Using the data below, output the first line and every line after it up to and including the line containing "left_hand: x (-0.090", exactly as written and with nothing added.

___ DATASET CONTENT

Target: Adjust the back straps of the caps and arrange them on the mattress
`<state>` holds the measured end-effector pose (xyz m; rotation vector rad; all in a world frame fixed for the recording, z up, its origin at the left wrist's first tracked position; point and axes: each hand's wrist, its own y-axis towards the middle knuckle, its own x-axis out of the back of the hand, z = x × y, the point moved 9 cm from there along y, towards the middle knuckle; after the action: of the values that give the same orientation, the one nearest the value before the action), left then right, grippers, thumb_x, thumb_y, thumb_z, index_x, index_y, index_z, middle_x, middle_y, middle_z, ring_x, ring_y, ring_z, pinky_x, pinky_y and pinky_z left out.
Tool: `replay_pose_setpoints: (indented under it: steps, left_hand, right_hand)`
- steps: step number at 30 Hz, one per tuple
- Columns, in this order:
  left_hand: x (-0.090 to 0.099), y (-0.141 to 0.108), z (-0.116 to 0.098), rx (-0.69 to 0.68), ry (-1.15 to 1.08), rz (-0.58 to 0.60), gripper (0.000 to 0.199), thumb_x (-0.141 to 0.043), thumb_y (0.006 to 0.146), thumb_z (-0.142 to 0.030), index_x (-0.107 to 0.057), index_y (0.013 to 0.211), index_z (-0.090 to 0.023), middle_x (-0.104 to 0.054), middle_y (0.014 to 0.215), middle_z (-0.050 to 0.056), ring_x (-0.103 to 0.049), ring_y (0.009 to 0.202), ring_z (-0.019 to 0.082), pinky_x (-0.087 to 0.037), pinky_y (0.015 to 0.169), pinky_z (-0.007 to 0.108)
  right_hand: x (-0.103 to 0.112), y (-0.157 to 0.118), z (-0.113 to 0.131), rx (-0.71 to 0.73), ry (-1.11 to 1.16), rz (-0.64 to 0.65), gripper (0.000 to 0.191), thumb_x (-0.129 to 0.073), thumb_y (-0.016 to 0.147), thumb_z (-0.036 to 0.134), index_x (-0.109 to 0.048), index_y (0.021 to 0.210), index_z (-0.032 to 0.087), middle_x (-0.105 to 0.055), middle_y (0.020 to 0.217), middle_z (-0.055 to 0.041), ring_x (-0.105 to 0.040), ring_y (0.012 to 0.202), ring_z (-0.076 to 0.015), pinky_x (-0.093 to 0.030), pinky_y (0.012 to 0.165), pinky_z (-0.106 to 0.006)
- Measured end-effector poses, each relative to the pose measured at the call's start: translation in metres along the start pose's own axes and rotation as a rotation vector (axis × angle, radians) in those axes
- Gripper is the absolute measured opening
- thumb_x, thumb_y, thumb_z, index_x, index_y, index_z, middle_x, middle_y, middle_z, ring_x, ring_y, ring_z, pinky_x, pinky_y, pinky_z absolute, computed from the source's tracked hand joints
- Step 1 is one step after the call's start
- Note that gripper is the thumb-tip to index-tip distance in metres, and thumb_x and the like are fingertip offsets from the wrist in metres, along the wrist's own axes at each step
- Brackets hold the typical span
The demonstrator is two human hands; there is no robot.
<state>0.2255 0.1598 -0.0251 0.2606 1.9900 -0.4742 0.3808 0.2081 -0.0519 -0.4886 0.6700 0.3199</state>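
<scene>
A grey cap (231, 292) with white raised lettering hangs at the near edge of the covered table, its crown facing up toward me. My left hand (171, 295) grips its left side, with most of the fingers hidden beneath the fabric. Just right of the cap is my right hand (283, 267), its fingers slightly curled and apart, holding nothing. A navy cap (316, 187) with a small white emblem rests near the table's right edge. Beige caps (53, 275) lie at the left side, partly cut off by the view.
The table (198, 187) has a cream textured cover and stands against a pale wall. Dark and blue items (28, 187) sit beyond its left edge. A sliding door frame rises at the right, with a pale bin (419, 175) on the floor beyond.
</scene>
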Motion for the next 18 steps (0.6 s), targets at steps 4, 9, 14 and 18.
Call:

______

__SOLUTION FOR THIS PROBLEM__:
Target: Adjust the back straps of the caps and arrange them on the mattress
`<state>` holds the measured end-effector pose (xyz m; rotation vector rad; all in a world frame fixed for the recording, z up, its origin at the left wrist's first tracked position; point and axes: each hand's wrist, its own y-axis towards the middle knuckle, its own x-axis out of the back of the hand, z = x × y, the point moved 9 cm from there along y, towards the middle knuckle; after the action: of the values that give the same orientation, the one nearest the value before the action), left then right, grippers, thumb_x, thumb_y, thumb_z, index_x, index_y, index_z, middle_x, middle_y, middle_z, ring_x, ring_y, ring_z, pinky_x, pinky_y and pinky_z left out.
Tool: `replay_pose_setpoints: (indented under it: steps, left_hand, right_hand)`
- steps: step number at 30 Hz, one per tuple
- Columns, in this order:
  left_hand: x (-0.090 to 0.099), y (-0.141 to 0.108), z (-0.116 to 0.098), rx (-0.69 to 0.68), ry (-1.15 to 1.08), rz (-0.58 to 0.60), gripper (0.000 to 0.199), thumb_x (-0.141 to 0.043), thumb_y (0.006 to 0.146), thumb_z (-0.142 to 0.030), index_x (-0.107 to 0.057), index_y (0.013 to 0.211), index_z (-0.090 to 0.023), middle_x (-0.104 to 0.054), middle_y (0.014 to 0.215), middle_z (-0.050 to 0.056), ring_x (-0.103 to 0.049), ring_y (0.009 to 0.202), ring_z (-0.019 to 0.082), pinky_x (-0.087 to 0.037), pinky_y (0.015 to 0.169), pinky_z (-0.007 to 0.108)

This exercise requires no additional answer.